→ **Problem description**
Scan the records for the string "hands" and state how many lines contain it, using the number alone.

→ **Material shown**
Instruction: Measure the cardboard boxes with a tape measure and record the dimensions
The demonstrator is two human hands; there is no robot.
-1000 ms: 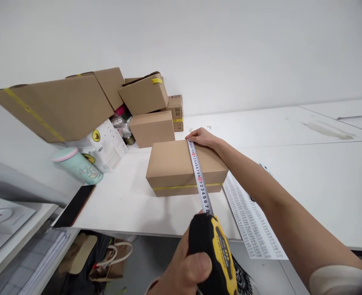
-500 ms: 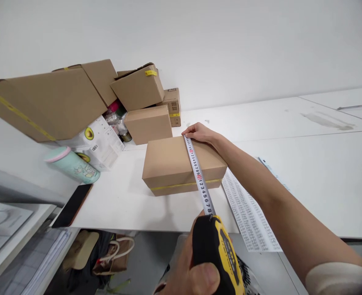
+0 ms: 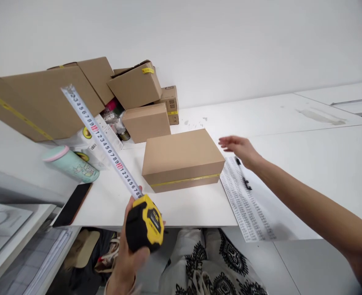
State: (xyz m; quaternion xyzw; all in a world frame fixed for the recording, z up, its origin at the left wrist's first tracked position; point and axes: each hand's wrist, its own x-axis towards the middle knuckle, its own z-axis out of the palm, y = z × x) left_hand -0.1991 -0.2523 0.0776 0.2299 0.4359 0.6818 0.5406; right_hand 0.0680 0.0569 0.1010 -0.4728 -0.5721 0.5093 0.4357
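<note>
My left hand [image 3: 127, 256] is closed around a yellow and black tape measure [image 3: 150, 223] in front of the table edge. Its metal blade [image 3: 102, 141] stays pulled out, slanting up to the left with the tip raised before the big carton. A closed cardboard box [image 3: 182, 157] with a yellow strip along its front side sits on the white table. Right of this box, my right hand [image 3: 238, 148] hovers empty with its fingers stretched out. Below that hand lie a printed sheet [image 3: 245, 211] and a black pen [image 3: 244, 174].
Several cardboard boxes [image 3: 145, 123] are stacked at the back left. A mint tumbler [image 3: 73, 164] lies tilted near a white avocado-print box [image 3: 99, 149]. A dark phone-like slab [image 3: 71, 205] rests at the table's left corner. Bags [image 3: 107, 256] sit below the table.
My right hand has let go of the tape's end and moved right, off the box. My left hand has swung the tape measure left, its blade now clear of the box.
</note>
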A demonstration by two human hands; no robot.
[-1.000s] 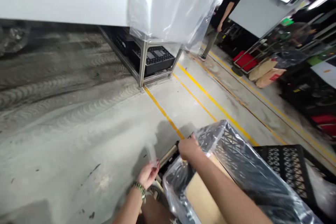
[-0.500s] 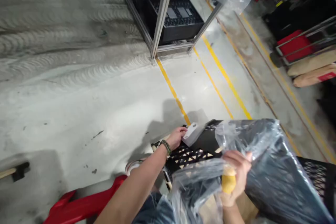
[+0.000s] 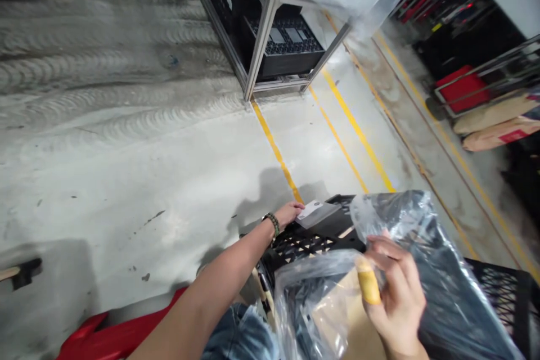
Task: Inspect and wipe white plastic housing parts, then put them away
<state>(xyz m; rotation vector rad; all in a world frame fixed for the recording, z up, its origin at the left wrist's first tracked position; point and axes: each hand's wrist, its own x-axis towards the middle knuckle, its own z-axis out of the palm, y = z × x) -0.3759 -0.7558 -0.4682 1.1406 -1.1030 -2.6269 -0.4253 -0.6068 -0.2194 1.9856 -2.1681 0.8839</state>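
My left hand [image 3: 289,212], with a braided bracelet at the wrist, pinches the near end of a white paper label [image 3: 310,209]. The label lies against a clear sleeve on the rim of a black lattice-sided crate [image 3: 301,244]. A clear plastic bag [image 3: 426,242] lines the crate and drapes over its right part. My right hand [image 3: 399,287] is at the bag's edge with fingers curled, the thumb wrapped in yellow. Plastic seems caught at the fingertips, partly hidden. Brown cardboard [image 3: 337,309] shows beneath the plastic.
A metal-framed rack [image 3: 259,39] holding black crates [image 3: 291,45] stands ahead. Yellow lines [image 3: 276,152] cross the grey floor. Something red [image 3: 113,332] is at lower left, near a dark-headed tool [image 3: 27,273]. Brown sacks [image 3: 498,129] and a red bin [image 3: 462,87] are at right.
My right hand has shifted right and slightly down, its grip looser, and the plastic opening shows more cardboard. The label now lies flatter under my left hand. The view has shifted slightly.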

→ **Result**
2